Problem 13
Question
In Exercises \(1-36\) , (a) find the series' radius and interval of convergence. For what values of \(x\) does the series converge (b) absolutely, (c) conditionally? $$ \sum_{n=1}^{\infty} \frac{4^{n} x^{2 n}}{n} $$
Step-by-Step Solution
Verified Answer
The radius of convergence is \( R = \frac{1}{2} \). The series converges absolutely for \(-\frac{1}{2} < x < \frac{1}{2}\) and conditionally at \( x = -\frac{1}{2} \).

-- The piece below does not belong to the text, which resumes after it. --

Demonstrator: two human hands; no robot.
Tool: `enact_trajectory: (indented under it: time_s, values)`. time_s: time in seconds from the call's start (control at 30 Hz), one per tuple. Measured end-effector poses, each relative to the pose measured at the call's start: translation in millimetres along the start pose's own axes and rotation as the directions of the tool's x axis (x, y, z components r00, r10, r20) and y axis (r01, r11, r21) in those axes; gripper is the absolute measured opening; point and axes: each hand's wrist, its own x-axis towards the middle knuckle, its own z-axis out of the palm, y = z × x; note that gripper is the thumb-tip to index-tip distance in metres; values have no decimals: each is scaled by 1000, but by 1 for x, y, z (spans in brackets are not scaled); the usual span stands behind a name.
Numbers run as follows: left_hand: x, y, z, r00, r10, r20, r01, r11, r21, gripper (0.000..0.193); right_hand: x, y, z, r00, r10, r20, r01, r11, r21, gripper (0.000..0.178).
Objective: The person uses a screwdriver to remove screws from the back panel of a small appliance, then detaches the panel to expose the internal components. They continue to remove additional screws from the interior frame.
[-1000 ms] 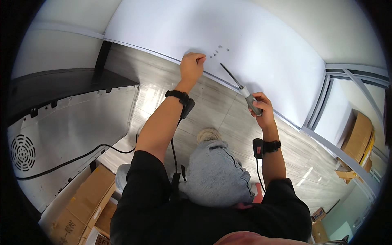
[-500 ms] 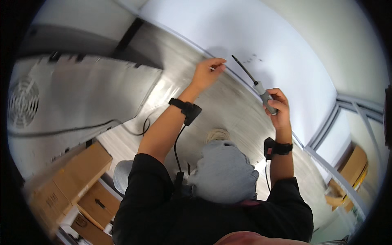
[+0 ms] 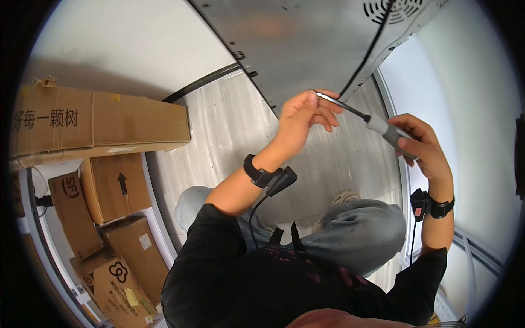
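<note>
My right hand (image 3: 420, 143) grips the grey handle of a screwdriver (image 3: 367, 120), whose dark shaft points up and left. My left hand (image 3: 304, 116) pinches the shaft's tip between thumb and fingers. Both hands are raised in front of a large grey metal panel (image 3: 306, 44) with a round vent grille (image 3: 395, 10) and a black cable (image 3: 372, 54) running along it. Each wrist wears a black band with a small device (image 3: 273, 177), and a wire hangs from each. My grey-trousered knees (image 3: 355, 232) show below.
Several brown cardboard boxes (image 3: 104, 123) are stacked at the left, one with a black arrow (image 3: 121, 183). Pale wood-grain floor (image 3: 229, 126) lies between them and the panel. A white wall (image 3: 470, 109) runs along the right, and another (image 3: 109, 38) at the upper left.
The view has swung sharply: the metal panel now fills the top and the boxes the left. My left hand has left the white surface and now pinches the screwdriver's tip.
</note>
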Motion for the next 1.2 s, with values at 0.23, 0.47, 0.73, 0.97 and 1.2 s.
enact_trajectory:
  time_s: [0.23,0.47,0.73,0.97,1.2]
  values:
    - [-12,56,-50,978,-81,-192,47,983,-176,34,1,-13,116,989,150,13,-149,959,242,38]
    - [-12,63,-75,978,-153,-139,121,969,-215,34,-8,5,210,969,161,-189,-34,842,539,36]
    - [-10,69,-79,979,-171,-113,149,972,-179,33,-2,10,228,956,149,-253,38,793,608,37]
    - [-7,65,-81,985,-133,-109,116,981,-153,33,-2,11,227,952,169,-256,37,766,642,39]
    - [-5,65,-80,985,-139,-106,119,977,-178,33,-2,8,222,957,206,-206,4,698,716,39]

1Step 1: Identify the Power Series
The given series is \( \sum_{n=1}^{\infty} \frac{4^{n} x^{2n}}{n} \). It is a power series in terms of \( x^2 \), with the general term given by \( \frac{4^n (x^2)^n}{n} \).
2Step 2: Apply the Ratio Test for Convergence
To find the interval of convergence, apply the ratio test. Consider the sequence of terms \( a_n = \frac{4^n x^{2n}}{n} \). We investigate \( \lim_{n \to \infty} \left| \frac{a_{n+1}}{a_n} \right| \):\[\frac{a_{n+1}}{a_n} = \frac{\frac{4^{n+1} x^{2(n+1)}}{n+1}}{\frac{4^n x^{2n}}{n}} = \frac{4 \cdot x^2 \cdot n}{n+1}.\]Taking the limit as \( n \to \infty \), we get:\[|4x^2| \cdot \lim_{n \to \infty} \frac{n}{n+1} = |4x^2|.\]The series converges when \(|4x^2| < 1\), or equivalently \(|x^2| < \frac{1}{4}\), which implies \(-\frac{1}{2} < x < \frac{1}{2}\).
3Step 3: Determine the Radius and Interval of Convergence
From the ratio test result, the radius of convergence is \( R = \frac{1}{2} \). The interval of convergence in terms of \( x \) is \(-\frac{1}{2} < x < \frac{1}{2}\).
4Step 4: Test Convergence at Endpoints
Test the series at \( x = \frac{1}{2} \) and \( x = -\frac{1}{2} \):- At \( x = \frac{1}{2} \), the series becomes \( \sum_{n=1}^{\infty} \frac{1}{n} \), which diverges (harmonic series).- At \( x = -\frac{1}{2} \), the series becomes \( \sum_{n=1}^{\infty} \frac{(-1)^n}{n} \), which converges (alternating harmonic series). Thus, the series converges conditionally at \( x = -\frac{1}{2} \).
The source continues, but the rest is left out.